По такому крупному, дебелому лицу – такие мелкие, смешные, бисерные слезки.
– Сыне, ― шептал пышноусый пан, сильнее, крепче прижимая к себе ребенка, ― сыне муй, сыне…
Паненка сидела, жестко выпрямив спину. Железный хребет гордо поддерживал хрупкие, изящные косточки. Цветочная сумасшедшая шляпа гнула шею, давила кудрявую голову. Закинув гладкокожее выхоленное лицо, пристально, во все широко распахнутые глаза глядела красуля на пана, и длинные дивные смоляные ресницы паненки достигали бровей, и в тусклом свете керосиновой лампы красно, кроваво посверкивали крохотные серьги в крохотных, меньше ноготочка, мочках.
– Пани Ирена, ― в горле у поляка клокотнуло густо, рыдально, опасно, будто он жадно ел и комом подавился, ― жона муя… зришь, то наш сын, так…
И тут Евдокия очнулась. Вперед шагнула.
Вся тряслась, как в лихоманке.
– Эй! ― взвопила. ― Да шо ж это! Я ж ищо свово слова не дала! А вы мене тут вже ж усе по нотам расписали!

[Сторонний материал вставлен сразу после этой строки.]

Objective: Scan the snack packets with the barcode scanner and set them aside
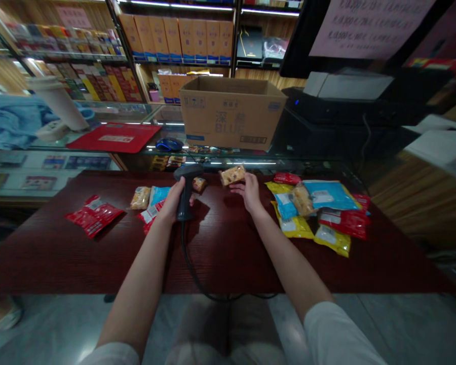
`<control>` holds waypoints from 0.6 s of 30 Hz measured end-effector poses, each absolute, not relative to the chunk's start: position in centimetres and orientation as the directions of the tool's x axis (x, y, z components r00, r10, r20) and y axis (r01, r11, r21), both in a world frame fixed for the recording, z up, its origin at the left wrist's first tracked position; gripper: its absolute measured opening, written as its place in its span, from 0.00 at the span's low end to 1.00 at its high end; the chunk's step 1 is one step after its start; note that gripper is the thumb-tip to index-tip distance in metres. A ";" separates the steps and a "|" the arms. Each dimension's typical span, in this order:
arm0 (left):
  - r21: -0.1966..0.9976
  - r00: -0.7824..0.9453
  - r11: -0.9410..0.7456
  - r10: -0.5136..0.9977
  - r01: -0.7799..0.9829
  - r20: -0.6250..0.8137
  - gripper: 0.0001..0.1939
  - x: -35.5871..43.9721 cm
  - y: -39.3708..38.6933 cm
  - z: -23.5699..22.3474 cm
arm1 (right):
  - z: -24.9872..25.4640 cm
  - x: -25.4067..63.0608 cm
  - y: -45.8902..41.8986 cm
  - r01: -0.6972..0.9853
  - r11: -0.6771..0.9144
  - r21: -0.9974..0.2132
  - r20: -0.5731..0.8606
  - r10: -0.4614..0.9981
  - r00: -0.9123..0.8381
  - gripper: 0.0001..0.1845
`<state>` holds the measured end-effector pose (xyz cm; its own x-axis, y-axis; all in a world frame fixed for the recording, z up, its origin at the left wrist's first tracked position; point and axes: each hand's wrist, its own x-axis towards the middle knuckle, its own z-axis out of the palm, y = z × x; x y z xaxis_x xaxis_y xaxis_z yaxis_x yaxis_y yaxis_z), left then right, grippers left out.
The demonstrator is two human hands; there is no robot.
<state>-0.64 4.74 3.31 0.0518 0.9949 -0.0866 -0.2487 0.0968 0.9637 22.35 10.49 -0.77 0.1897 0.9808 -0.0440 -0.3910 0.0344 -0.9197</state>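
My left hand (172,200) is wrapped round the handle of a dark barcode scanner (185,195), held upright with its head toward the right. From its base a black cable runs down over the table edge. In my right hand (251,191) I pinch one end of a small clear-wrapped snack bar (233,175), raised over the dark red table (220,253). Another small wrapped snack (199,183) lies just behind the scanner. Left of my left hand are a wrapped snack (140,197), a blue packet (159,194) and a red packet (94,216).
On the right lies a pile of blue (330,195), red and yellow packets (332,239). Behind the table, a glass counter carries a cardboard box (231,114), a blue-lit mouse (169,145), a red mat (116,137) and a white cup (59,101). A black machine (345,111) stands at right.
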 end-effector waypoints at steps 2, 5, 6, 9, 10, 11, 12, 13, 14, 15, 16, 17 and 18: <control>0.953 0.082 0.114 0.992 -0.282 -0.095 0.30 -0.5 4.5 3.3 | -0.1 24.8 8.9 -0.417 0.041 -0.908 -0.046 0.980 0.196 0.13; 0.939 0.194 0.178 0.973 -0.294 -0.123 0.32 -0.1 4.3 3.3 | 0.3 27.9 7.0 -0.410 0.054 -0.910 -0.032 0.979 0.199 0.12; 0.935 0.216 0.183 0.969 -0.305 -0.119 0.33 0.1 4.1 3.3 | 0.3 28.8 6.6 -0.409 0.051 -0.911 -0.035 0.979 0.198 0.11; 0.923 0.261 0.171 0.962 -0.344 -0.080 0.33 1.1 3.6 3.4 | 0.0 30.4 6.0 -0.422 0.013 -0.907 -0.080 0.976 0.202 0.12; 0.920 0.266 0.162 0.962 -0.357 -0.066 0.33 1.4 3.4 3.5 | -0.1 30.7 5.9 -0.429 0.004 -0.903 -0.092 0.975 0.202 0.13; 0.919 0.279 0.162 0.958 -0.360 -0.060 0.33 1.8 3.1 3.6 | -0.2 30.8 5.8 -0.438 -0.002 -0.899 -0.098 0.976 0.196 0.15; 0.919 0.297 0.168 0.953 -0.357 -0.059 0.33 2.1 2.8 3.7 | -0.3 30.9 5.8 -0.448 -0.007 -0.894 -0.098 0.979 0.181 0.17; 0.920 0.311 0.173 0.949 -0.353 -0.059 0.33 2.4 2.6 3.8 | -0.3 30.9 5.7 -0.456 -0.015 -0.890 -0.097 0.983 0.158 0.19; 0.921 0.327 0.179 0.943 -0.346 -0.061 0.33 2.6 2.4 3.8 | -0.4 30.8 5.6 -0.456 -0.033 -0.889 -0.100 0.987 0.124 0.21; 0.923 0.354 0.195 0.933 -0.331 -0.070 0.33 2.8 2.3 3.7 | -0.4 30.7 5.5 -0.452 -0.056 -0.890 -0.108 0.990 0.089 0.22; 0.925 0.385 0.213 0.919 -0.314 -0.082 0.33 2.9 2.2 3.6 | -0.3 30.6 5.4 -0.447 -0.081 -0.891 -0.120 0.991 0.059 0.23; 0.925 0.407 0.227 0.909 -0.303 -0.090 0.33 3.0 2.2 3.5 | -0.3 30.5 5.3 -0.446 -0.100 -0.890 -0.132 0.991 0.039 0.24; 0.924 0.418 0.234 0.904 -0.303 -0.092 0.32 3.2 2.1 3.3 | -0.2 30.4 5.2 -0.453 -0.111 -0.885 -0.138 0.990 0.027 0.26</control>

– По нотам? ― Пан, счастливый, с сопящим и гудящим Колькой на руках, непонятливо, рассеянно обернулся к Евдокии. Будто б Евдокия уж и не живой человек была, не мать этому мальцу, а так – кошка, тряпка, вещь, приблуда, швабра, в кладовой забытая. ― По яким… нотам, проше пани?
Тут встала со стула красотка, женка наглого пана, забывшего о себе и обо всех вокруг в позднем, найденном счастье своем.

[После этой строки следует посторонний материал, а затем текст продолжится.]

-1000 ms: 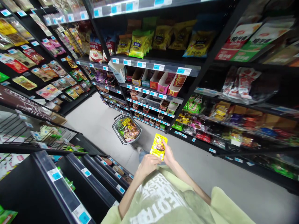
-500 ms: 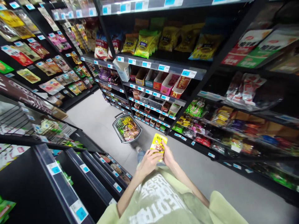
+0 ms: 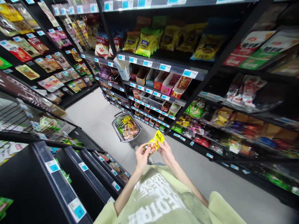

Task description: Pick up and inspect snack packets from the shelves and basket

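Note:
A yellow snack packet [image 3: 154, 142] with a food picture on its front is held up before my body, tilted to the right. My left hand [image 3: 142, 156] pinches its lower left end, the thumb lying over the front. On the other side, my right hand [image 3: 166, 152] grips the right edge with its fingertips. Beyond the packet, on the floor, stands a dark shopping basket [image 3: 118, 132] filled with several colourful packets. It is apart from both hands.
Black shelves [image 3: 177, 67] with bagged snacks and small boxes rise ahead and to the right. At lower left, dark shelf edges [image 3: 56, 174] with price tags stand close to my left arm. Grey floor [image 3: 85, 109] runs between them. More packets hang at far left.
The packet has turned from nearly upright to tilted. My left hand has shifted left from across its front to its lower left end. My right hand stays on its right edge.

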Available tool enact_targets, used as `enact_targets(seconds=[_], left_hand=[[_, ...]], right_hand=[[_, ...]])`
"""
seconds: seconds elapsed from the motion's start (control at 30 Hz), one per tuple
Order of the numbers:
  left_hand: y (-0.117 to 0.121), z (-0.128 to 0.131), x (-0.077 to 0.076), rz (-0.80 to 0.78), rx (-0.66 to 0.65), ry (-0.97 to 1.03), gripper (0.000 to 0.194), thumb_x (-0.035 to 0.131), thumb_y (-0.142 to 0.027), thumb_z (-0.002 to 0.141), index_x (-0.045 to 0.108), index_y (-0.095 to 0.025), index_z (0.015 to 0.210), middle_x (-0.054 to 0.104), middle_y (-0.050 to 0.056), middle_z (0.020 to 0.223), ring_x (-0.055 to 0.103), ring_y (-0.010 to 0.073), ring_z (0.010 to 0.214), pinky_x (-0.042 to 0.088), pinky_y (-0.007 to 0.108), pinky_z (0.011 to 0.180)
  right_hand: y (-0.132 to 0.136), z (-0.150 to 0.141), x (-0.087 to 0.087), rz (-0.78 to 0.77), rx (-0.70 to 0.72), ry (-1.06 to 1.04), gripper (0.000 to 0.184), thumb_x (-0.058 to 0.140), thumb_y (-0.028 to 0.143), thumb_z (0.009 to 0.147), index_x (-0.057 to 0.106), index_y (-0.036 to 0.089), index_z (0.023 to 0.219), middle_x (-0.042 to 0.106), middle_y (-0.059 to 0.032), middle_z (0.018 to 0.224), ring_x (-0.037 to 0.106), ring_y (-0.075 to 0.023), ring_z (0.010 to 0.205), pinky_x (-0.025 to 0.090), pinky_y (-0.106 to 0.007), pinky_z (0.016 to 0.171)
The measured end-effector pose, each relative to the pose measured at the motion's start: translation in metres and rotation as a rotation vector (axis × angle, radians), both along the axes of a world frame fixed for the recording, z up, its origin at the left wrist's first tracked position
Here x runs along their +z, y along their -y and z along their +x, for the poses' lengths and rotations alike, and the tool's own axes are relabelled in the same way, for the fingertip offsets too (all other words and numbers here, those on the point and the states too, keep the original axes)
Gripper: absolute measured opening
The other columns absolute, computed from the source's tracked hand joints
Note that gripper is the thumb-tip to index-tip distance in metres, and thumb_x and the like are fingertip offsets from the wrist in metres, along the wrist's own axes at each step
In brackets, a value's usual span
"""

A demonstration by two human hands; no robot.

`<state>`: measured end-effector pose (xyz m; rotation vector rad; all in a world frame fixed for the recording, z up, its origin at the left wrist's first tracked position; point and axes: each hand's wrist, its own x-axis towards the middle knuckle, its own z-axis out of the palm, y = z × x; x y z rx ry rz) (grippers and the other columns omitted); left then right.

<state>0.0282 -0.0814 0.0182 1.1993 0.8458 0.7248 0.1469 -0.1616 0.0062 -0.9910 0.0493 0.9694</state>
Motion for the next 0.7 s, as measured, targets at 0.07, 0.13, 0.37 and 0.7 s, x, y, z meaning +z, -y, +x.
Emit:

– Мы ж договорились! ― Ее русский язык был чище, безупречнее, чем у пана. ― Вы слышите, хозяйка! Договорились!
Евдокия глядела, как белые, с длинными изящно сточенными, накрашенными нежно-алым лаком ногтями, быстрые, проворные пальцы копаются в сумочке, вынимают портмоне, отщелкивают застежки, роются, ковыряются, шуршат бумагами. Деньгами – шуршат.
Пани послюнила палец. На указательном пальце высверкнул синий перстень; на безымянном – темное розовое золото обручального кольца. Пальцы листали, шуршали, считали.

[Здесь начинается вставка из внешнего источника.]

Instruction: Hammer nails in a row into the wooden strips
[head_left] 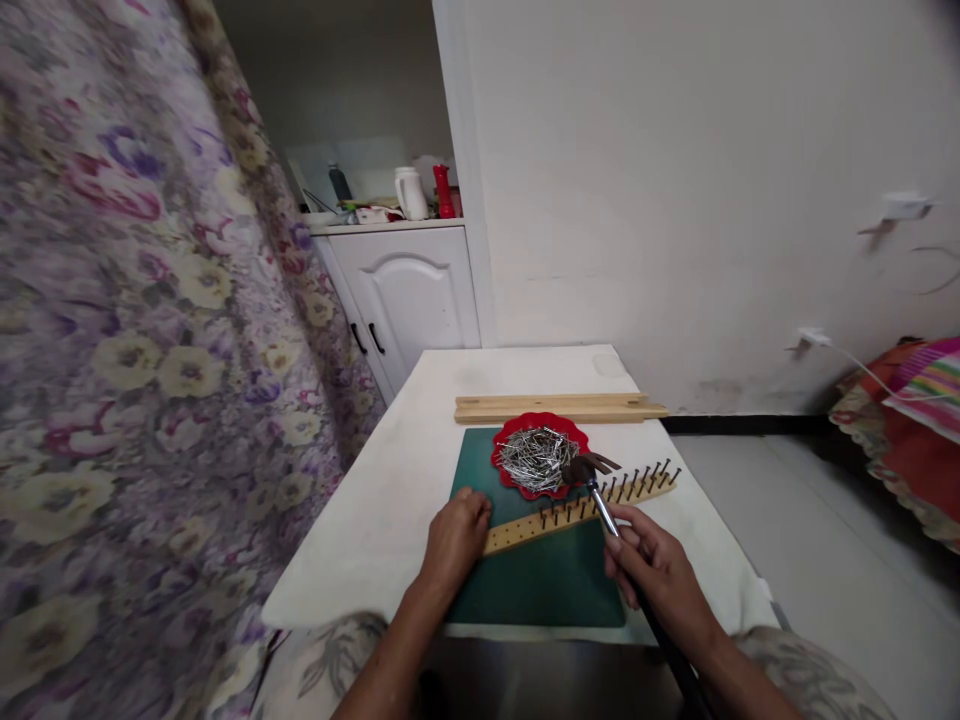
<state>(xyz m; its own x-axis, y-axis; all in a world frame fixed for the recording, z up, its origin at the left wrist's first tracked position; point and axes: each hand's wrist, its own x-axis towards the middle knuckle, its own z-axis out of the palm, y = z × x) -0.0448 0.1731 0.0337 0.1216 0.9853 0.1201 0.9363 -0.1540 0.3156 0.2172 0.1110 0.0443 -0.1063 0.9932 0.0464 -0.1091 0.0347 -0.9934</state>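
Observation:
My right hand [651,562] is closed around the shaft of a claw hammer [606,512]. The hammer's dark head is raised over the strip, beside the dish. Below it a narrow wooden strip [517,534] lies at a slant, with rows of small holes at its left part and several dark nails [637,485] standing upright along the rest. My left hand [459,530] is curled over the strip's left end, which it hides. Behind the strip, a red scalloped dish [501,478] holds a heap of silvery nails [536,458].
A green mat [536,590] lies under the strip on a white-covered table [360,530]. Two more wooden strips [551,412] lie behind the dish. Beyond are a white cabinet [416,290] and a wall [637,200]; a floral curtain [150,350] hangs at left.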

– Не скупись, матка Боска Ченстоховска! ― рьяно выкрикнул пан, и серые глаза его под седыми грозными кустами бровей вспыхнули победно, бешено. Будто он на лошади скакал, и сейчас саблей взмахнет. И голову снесет тому, кто только посмеет… ― Все отдай! Иренка! Мы повинны бычь з сынем тераз!
Евдокия почуяла, как половицы уплывают из-под ног, будто она на льдине стоит в ледоход и плывет, то ль по Лугани, а то ль по Ольховой, и сейчас льдина накренится, ломко хрустнет, растаяв на глазах у рыжих голых берегов, и она окажется в воде, и захлебнется, и не выплывет уже.
Еще ближе шагнула к пану. Он держал ее ребенка на руках!
«Уже не отдаст. Присвоил».
Обернулась на пани Ирену. Она, уставясь в портмоне, все шуршала купюрами, шуршала. Но не вынимала. На стол не клала. Медлила. Жадина!
«Жизнь человеческую покупают. Гады!»
Еда, Дунька, еда, много еды… сразу поедешь на подводе на рынок в Луганск… накупишь всего, всего… в погребицу завалишь… на полгода хватит…
«Все равно что съесть собственное дитя».
Кровь швырнулась в голову красным плеском, кипятком из красной кадки. Зашумело в ушах. Евдокия двигалась медленно и уверенно; так двигаются во сне лунатики, акробаты на арене цирка. Она попятилась к столу, не глядя, нашарила лежащий под рушником около керосиновой лампы нож. Мясной кухонный тесак. Керосин кончался, и гас фитиль, и изба погружалась в красную тьму.